Text editors play a major role for Linux users. Whether it is setting up user instructions, editing configuration files or writing code scripts to run on your system, everyone has a text editor which suits their needs better than others.
Everyone has a favorite editor based on features and functionality. But with numerous options available to choose from, it becomes tough to find the best text editor which suits you. Today, we list five of the best text editors in Linux and why they might be the best choice for you.
Table of Contents
- 1 1. VIM – The most advanced text editor
- 2 2. Atom – Best text editor of 21st century
- 3 3. Sublime Text – The most popular text editor
- 4 4. XED – Best Text Editor for Extendability
- 5 5. Gamma Text Editor – Best Lightweight GUI Editor
- 6 6. Gedit – Best simplistic and powerful editor
- 7 7. Nano – Best Editor for the Command Line Beginner
- 8 Finally…
1. VIM – The most advanced text editor
Leading our line for the best text editors in Linux is the VIM text editor. Developed by Bram Moolenaar, VIM is one of the most commonly used text editors in the Linux world. It is based on the old UNIX vi text editor, so far as the name, VIM refers to ‘Vi IMproved’. The VIM text editor offers features like syntax highlighting, split-screen functionality, automatic indentation, session tabs, and digraph input.
Beginners may usually find VIM require some effort to get used to. But if you want a powerful editor with advanced options and features, VIM is the choice for you.
VIM is available both as a GUI application and as a command-line utility. Available since 1991, VIM is the most commonly used text editor for Linux system admins across the globe for their work. Vim can become whatever you want it to be. With the innumerable plugins and extensions, your editor can look and perform like any other GUI editor.
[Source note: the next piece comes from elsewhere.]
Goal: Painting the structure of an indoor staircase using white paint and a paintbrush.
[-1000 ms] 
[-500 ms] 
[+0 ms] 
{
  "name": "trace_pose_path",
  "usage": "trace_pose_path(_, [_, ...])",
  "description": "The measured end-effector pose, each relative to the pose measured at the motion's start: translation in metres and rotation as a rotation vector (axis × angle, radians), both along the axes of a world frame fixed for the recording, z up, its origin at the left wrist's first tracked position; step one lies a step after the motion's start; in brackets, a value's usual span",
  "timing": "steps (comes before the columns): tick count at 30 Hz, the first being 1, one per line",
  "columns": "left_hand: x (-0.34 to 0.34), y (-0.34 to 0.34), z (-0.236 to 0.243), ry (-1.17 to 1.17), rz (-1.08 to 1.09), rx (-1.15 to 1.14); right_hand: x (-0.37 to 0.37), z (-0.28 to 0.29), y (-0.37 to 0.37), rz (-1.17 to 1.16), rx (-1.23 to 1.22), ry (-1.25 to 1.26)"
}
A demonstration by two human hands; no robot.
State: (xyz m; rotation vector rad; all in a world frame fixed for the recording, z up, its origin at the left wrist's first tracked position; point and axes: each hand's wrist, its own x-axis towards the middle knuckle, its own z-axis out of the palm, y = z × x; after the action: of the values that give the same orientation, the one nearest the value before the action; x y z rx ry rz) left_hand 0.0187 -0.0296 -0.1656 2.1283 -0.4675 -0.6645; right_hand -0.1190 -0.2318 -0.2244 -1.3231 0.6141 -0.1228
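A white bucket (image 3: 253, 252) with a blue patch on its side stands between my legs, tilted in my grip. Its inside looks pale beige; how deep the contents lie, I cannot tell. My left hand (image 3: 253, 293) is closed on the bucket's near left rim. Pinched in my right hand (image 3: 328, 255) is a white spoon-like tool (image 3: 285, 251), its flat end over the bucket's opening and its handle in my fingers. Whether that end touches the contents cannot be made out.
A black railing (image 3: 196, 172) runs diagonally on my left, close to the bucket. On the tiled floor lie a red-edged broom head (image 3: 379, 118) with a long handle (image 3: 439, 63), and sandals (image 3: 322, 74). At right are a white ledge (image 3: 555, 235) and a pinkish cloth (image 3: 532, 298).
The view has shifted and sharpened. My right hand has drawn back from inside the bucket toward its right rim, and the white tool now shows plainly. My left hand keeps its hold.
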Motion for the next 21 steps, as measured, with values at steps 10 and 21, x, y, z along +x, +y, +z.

Install VIM with the following command:
sudo apt install vim
2. Atom – Best text editor of 21st century
While VIM is a classic in the debate of text editors, people often discuss the need for a new and powerful editor. This is where the Atom comes in. Developed by GitHub in 2015, Atom has soared into the popularity charts soon after its launch. The developers label Atom as the “hackable text editor for the 21st century”.
And they say this rightly so as no other text editor developed this century comes even close to the reputation that Atom holds in the Linux community today. It brings you to the deep end of text editors. The features available with Atom include package manager, multi-pane interface, file system browser and auto-completion
Like VIM, Atom comes both as a GUI application and a command-line utility. It is not for people whose only use of a text editor is to edit configuration files and perform other small tasks. Atom is best for programmers who want a beautiful user interface, along with powerful extensions like in-built Git integration, and more!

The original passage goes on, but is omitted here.